Miriam Laugesen's (2015) commentary, “Payment Policy Disruption and Policy Drift,” closes part 2, asking us to consider a key question: Will ACOs disrupt the status quo to help reshape the US health care system? Because all the articles in this section engage this question, their sum forces us to consider whether ACOs may not just leave promises unfulfilled but may also further entrench existing problems. For example, if the ability of certain hospitals and providers to command high prices is further solidified, and competition under the current system allows extremely large price differentials, the development of ACOs — even with strongly enforced antitrust policy — will likely do little to change these variations in price. Moreover, if price differentials are related to health disparities, then the contracting structure of ACOs may undermine other ACA reform efforts to reduce inequities.

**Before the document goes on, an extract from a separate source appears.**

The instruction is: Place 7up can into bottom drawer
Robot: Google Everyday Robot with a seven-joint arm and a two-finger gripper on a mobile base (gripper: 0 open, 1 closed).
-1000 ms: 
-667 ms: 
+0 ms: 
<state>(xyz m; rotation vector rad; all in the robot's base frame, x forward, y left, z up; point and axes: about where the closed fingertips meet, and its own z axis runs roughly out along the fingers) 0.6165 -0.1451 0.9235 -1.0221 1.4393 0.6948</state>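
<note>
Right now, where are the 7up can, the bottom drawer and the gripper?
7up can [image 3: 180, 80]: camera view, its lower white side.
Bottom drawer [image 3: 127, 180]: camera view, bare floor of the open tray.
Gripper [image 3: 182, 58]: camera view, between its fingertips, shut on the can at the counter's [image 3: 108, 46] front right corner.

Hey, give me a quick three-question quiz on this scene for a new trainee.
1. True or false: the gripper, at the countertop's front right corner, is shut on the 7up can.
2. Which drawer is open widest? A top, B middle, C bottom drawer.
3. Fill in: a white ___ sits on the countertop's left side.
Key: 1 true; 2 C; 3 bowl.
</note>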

Finally, part 3 returns to the crucial question of how cooperation and competition can — or should — coexist. In “Antitrust and Provider Collaborations: Where We've Been and What Should Be Done Now,” Robert Leibenluft (2015) reviews past antitrust policy regarding provider collaborations and provides recommendations for how antitrust could be structured around this important question in light of the implementation of ACA reforms. Next, we hear directly from those working in antitrust enforcement. In “Accountable Care Organizations and Antitrust Enforcement: Promoting Competition and Innovation,” by Deborah Feinstein, Patrick Kuhlmann, and Peter Mucchetti (2015), and in “A Few Thoughts about ACO Antitrust Issues from a Local Enforcement Perspective,” by Kathleen Foote and Emilio Varanini (2015), we receive an insider perspective on important enforcement approaches to coexistence. Finally, Thomas Greaney (2015) and Daniel Fox (2015) provide separate commentary on the regulatory aspects of ACOs. Greaney's article, “Competition Policy after Health Care Reform: Mending Holes in Antitrust Law's Protective Net,” facilitates further inquiry into this question: How should collaboration exist under antitrust law? What would be markers of “fair” collaborative behavior that would not also be anti-competitive? In “Patients' Rights Matter in Regulating Accountable Care Organizations,” Fox probes the important consideration of what regulatory policies should be in place to ensure adequate patient rights under ACOs.

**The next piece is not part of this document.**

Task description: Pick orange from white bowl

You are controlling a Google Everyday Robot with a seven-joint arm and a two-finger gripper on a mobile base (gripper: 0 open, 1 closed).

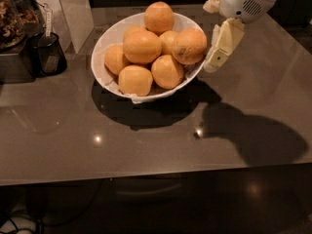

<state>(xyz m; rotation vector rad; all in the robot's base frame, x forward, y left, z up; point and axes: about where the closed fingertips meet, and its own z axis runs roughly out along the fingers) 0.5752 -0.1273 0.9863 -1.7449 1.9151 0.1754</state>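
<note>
A cream pincer (213,65) hangs beside the white bowl (108,39) of bright fruits (142,47) and one brown-mottled orange (189,46).
</note>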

Ultimately, what lies behind these multiple interpretations of whether ACOs will be able to truly disrupt the current dysfunction in the US health care system are the different weights we all assign to the many variables at play: cost control; improved quality; integrated care; population health; reduced health disparities; and, perhaps just as importantly, different interpretations of the evidence — and therefore beliefs in — the power of competition to bring about these values.